## DIRECTIONS
The line that contains "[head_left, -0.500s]" marks the start. Output it and all remaining lines exactly, through the final line of the listing.

## GIVEN DATA

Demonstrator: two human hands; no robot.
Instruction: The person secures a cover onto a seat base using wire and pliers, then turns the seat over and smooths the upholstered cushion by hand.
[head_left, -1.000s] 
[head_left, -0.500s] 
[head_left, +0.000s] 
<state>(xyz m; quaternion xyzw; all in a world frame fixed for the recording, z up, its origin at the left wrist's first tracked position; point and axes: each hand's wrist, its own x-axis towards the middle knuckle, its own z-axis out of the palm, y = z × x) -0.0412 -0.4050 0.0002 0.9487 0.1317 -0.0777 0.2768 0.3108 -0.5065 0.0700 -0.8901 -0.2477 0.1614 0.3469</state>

## OUTPUT BELOW
[head_left, -0.500s] 
[head_left, +0.000s] 
<state>(xyz m; quaternion xyzw; all in a world frame fixed for the recording, z up, its origin at the left wrist's first tracked position; point and axes: each hand's wrist, its own x-axis towards the middle knuckle, its own z-axis out of the palm, y = z × x) -0.0412 -0.4050 0.0002 0.9487 0.1317 -0.0777 0.2768 0.3108 -0.5065 0.0700 -0.8901 -0.2477 0.1614 0.3469</state>

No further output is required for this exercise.